We offer this story from BOL. It's 1962 and I will soon be 12 years old. Thus far I have lived in fear of Littlefoot vampires. My father drinks, my parents fight, the bleak house trembles, but I fear only Dracula.

In these olden days, the story of Dracula is a bedtime waking nightmare, a drama in which I stockade myself against the dark powers of annihilation. All children are fundamentalists and every cell in my body is zealous to win the fight against the night, my small ego trying to sustain itself against the forces I cannot name. In 1962, my parents traveled through the Mediterranean. They were in their mid-40s and looking back on it, I'm sure they were trying to rekindle the romance in their troubled marriage.

Under the lax supervision of my grandmother, I spent hours alone in the woods. One day I explore an old chicken shack, a derelict chicken coop. The timbers are weathered to a pewter and lichen, this finely blazed as anima casters have grafted themselves to the siding. At first there is little inside to sustain my intrigue, some ancient straw and a few daddy longlegs.

Then I notice something furry in a crack near the doorjamb. I poke it with my finger, but nothing happens. I poke again. This time a small claw strikes back, calling my bluff.

I feel silly to be reprimanded by such a small creature, but I don't push my luck. Though I've never seen one before, there's no mistaking it's a bat. The little foot shredding the air between us has permanently marred the membrane between the real and the make-believe. From that day forward, I try to strike a compromise between the tiny creature in the doorjamb and the emblem of my dread.

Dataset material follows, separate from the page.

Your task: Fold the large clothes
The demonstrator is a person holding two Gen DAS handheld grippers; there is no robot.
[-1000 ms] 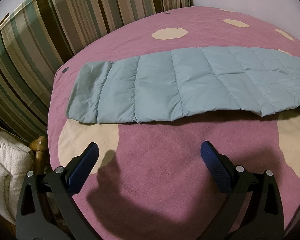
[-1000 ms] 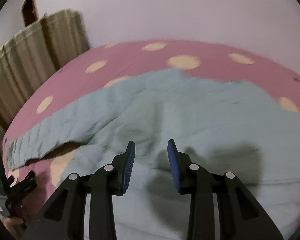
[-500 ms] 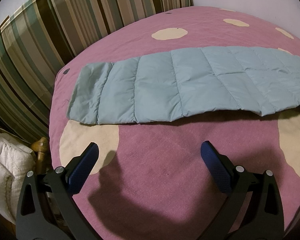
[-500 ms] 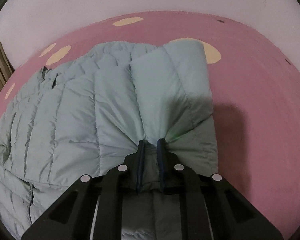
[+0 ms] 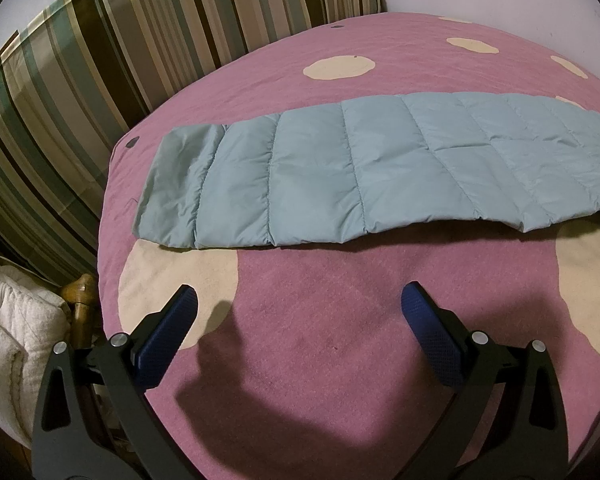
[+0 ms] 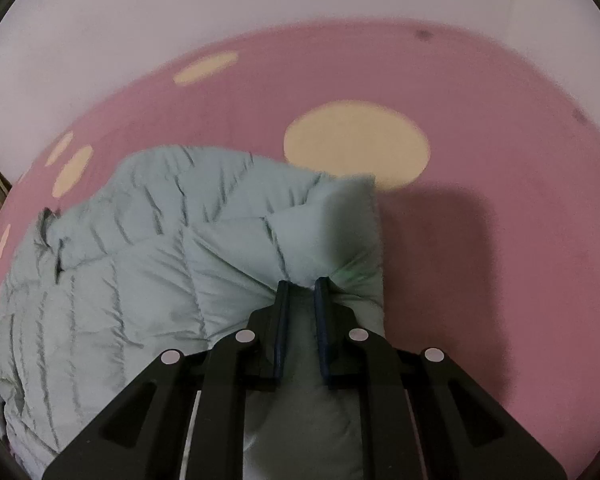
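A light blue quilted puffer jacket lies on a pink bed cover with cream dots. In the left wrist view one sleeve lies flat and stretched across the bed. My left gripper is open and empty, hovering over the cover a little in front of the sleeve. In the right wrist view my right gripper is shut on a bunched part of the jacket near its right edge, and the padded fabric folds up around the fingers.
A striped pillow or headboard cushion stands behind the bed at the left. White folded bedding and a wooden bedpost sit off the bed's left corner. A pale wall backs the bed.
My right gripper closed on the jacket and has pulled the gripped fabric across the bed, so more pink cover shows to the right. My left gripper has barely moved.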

Bats were sprinters on the evolutionary track and while our forebears were still small as lemurs, still clinging to branches, their ancestors looked remarkably like themselves. Our limbs took painstaking millennia to grow beyond a childhood of rodentia while their fingers already extended, Nosferatu-like, to support the open umbrella of their wings. No wonder we fear them. In the presence of bats, we sense the occurrence of time before us.

In their impossible faces, we see a life that eludes us. Centuries of caves, forests of unfamiliar trees, Edens buried under rubble. We are like Nabokov's friend who, upon seeing a home movie taken before his birth, realized to his horror he did not exist there at all and that nobody mourned his absence. One morning in 1962, after my parents have returned from their trip, I enter their bedroom to have my mother sign my blue books.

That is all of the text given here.